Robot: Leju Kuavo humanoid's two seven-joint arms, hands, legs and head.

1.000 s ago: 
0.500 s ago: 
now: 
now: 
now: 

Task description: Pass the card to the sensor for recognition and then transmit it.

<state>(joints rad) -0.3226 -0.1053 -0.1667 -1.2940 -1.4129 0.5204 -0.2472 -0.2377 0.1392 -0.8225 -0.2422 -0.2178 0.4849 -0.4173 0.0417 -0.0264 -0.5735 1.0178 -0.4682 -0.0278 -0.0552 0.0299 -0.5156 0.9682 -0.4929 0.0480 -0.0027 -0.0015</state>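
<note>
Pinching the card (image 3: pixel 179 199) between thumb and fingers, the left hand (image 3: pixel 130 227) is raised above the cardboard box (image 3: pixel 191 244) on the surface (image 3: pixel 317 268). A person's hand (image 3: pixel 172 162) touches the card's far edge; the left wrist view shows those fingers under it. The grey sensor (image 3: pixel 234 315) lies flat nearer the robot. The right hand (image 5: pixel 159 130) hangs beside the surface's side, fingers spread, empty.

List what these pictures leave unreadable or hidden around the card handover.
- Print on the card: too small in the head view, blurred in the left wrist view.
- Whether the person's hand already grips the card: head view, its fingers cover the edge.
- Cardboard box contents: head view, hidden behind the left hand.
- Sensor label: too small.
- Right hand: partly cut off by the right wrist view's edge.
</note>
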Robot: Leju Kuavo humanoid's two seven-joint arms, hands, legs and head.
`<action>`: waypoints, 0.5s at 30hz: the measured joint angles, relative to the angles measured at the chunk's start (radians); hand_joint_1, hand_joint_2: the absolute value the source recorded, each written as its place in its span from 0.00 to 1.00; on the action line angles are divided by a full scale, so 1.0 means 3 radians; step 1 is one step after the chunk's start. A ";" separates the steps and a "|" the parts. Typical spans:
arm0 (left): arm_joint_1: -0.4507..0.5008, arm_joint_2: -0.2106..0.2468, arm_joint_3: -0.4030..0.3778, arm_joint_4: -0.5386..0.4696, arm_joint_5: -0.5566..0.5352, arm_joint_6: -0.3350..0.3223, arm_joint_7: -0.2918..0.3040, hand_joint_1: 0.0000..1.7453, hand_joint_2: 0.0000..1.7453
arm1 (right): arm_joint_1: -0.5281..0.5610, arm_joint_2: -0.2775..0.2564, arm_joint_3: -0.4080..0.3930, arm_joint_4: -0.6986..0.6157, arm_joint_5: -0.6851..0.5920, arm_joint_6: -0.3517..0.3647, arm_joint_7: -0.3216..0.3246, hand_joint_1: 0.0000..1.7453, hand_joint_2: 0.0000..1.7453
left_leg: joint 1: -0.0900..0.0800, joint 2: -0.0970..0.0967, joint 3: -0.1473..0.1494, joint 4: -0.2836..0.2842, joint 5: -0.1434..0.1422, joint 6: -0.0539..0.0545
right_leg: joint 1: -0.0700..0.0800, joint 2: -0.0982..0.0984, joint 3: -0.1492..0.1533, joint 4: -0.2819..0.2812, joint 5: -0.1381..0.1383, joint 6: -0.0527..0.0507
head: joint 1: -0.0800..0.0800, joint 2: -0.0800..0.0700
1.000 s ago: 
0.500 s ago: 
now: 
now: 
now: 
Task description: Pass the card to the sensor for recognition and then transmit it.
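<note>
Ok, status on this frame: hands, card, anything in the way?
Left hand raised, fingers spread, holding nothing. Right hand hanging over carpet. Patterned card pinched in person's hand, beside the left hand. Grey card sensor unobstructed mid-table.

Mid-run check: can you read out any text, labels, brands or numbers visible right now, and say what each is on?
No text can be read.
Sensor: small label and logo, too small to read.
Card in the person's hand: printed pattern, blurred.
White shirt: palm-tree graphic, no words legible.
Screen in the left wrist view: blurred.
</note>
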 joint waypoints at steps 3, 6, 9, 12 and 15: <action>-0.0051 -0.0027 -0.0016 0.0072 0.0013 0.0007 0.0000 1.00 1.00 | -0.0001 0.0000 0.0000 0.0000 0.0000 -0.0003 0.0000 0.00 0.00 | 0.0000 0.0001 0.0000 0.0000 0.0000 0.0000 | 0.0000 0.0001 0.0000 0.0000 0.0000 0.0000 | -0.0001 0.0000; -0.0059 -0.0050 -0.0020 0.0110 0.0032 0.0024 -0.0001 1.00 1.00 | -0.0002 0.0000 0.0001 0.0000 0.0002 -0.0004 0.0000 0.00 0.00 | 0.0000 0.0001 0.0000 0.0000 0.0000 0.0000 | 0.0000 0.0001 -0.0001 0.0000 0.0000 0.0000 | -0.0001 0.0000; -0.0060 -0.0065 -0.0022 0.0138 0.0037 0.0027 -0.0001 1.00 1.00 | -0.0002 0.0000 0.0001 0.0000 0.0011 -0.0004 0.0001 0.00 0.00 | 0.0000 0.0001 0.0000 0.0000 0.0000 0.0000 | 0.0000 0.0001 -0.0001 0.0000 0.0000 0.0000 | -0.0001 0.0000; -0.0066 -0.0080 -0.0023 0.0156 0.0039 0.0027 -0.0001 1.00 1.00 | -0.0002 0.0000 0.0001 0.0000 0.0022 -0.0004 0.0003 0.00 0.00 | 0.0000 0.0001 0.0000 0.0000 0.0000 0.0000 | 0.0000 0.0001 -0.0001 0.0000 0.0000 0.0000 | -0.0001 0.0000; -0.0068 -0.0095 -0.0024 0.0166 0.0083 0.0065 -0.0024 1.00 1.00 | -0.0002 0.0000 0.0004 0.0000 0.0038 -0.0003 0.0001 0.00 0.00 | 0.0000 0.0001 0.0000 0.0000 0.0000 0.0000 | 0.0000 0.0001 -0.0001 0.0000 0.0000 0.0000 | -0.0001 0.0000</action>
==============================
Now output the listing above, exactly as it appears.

Robot: Leju Kuavo humanoid's two seven-joint arms, hands, legs and head.

1.000 s ago: 
0.500 s ago: 
now: 
now: 
now: 

Task description: Pass the card to the sensor for recognition and then transmit it.

<state>(joints rad) -0.3226 -0.1053 -0.1667 -1.2940 -1.4129 0.5204 -0.2472 -0.2377 0.1392 -0.8225 -0.2422 -0.2178 0.4849 -0.4173 0.0417 -0.0264 -0.5735 1.0178 -0.4682 -0.0278 -0.0552 0.0299 -0.5156 0.9682 -0.4929 0.0480 -0.0027 -0.0015</state>
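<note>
Pinching the card (image 3: pixel 179 199) between thumb and fingers, the left hand (image 3: pixel 130 227) is raised above the cardboard box (image 3: pixel 191 244) on the surface (image 3: pixel 317 268). A person's hand (image 3: pixel 172 162) touches the card's far edge; the left wrist view shows those fingers under it. The grey sensor (image 3: pixel 234 315) lies flat nearer the robot. The right hand (image 5: pixel 159 130) hangs beside the surface's side, fingers spread, empty.

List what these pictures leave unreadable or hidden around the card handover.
- Print on the card: too small in the head view, blurred in the left wrist view.
- Whether the person's hand already grips the card: head view, its fingers cover the edge.
- Cardboard box contents: head view, hidden behind the left hand.
- Sensor label: too small.
- Right hand: partly cut off by the right wrist view's edge.
</note>
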Robot: Leju Kuavo humanoid's two seven-joint arms, hands, legs and head.
`<action>`: waypoints, 0.5s at 30hz: the measured joint angles, relative to the angles measured at the chunk's start (radians); hand_joint_1, hand_joint_2: the absolute value the source recorded, each written as its place in its span from 0.00 to 1.00; on the action line angles are divided by a full scale, so 1.0 means 3 radians; step 1 is one step after the chunk's start. A ";" separates the steps and a "|" the parts. Typical spans:
arm0 (left): arm_joint_1: -0.4507..0.5008, arm_joint_2: -0.2106..0.2468, arm_joint_3: -0.4030..0.3778, arm_joint_4: -0.5386..0.4696, arm_joint_5: -0.5566..0.5352, arm_joint_6: -0.3350..0.3223, arm_joint_7: -0.2918..0.3040, hand_joint_1: 0.0000..1.7453, hand_joint_2: 0.0000..1.7453
arm1 (right): arm_joint_1: -0.5281..0.5610, arm_joint_2: -0.2775..0.2564, arm_joint_3: -0.4080..0.3930, arm_joint_4: -0.6986..0.6157, arm_joint_5: -0.6851..0.5920, arm_joint_6: -0.3517..0.3647, arm_joint_7: -0.3216..0.3246, hand_joint_1: 0.0000..1.7453, hand_joint_2: 0.0000..1.7453
left_leg: joint 1: -0.0900..0.0800, joint 2: -0.0970..0.0967, joint 3: -0.1473..0.1494, joint 4: -0.2836..0.2842, joint 5: -0.1434..0.1422, joint 6: -0.0539..0.0545
right_leg: joint 1: -0.0700..0.0800, joint 2: -0.0982..0.0984, joint 3: -0.1492..0.1533, joint 4: -0.2819..0.2812, joint 5: -0.1381..0.1383, joint 6: -0.0527..0.0507
head: joint 1: -0.0800..0.0800, joint 2: -0.0800..0.0700
1.000 s ago: 
0.500 s ago: 
now: 
now: 
now: 
Task description: Pass the card to the sensor for recognition and then transmit it.
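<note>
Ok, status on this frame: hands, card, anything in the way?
Left hand raised, fingers spread, holding nothing. Right hand hanging over carpet. Patterned card pinched in person's hand, beside the left hand. Grey card sensor unobstructed mid-table.

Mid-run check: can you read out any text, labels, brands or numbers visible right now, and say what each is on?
No text can be read.
Sensor: small label and logo, too small to read.
Card in the person's hand: printed pattern, blurred.
White shirt: palm-tree graphic, no words legible.
Screen in the left wrist view: blurred.
</note>
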 joint waypoints at steps 3, 6, 9, 12 and 15: <action>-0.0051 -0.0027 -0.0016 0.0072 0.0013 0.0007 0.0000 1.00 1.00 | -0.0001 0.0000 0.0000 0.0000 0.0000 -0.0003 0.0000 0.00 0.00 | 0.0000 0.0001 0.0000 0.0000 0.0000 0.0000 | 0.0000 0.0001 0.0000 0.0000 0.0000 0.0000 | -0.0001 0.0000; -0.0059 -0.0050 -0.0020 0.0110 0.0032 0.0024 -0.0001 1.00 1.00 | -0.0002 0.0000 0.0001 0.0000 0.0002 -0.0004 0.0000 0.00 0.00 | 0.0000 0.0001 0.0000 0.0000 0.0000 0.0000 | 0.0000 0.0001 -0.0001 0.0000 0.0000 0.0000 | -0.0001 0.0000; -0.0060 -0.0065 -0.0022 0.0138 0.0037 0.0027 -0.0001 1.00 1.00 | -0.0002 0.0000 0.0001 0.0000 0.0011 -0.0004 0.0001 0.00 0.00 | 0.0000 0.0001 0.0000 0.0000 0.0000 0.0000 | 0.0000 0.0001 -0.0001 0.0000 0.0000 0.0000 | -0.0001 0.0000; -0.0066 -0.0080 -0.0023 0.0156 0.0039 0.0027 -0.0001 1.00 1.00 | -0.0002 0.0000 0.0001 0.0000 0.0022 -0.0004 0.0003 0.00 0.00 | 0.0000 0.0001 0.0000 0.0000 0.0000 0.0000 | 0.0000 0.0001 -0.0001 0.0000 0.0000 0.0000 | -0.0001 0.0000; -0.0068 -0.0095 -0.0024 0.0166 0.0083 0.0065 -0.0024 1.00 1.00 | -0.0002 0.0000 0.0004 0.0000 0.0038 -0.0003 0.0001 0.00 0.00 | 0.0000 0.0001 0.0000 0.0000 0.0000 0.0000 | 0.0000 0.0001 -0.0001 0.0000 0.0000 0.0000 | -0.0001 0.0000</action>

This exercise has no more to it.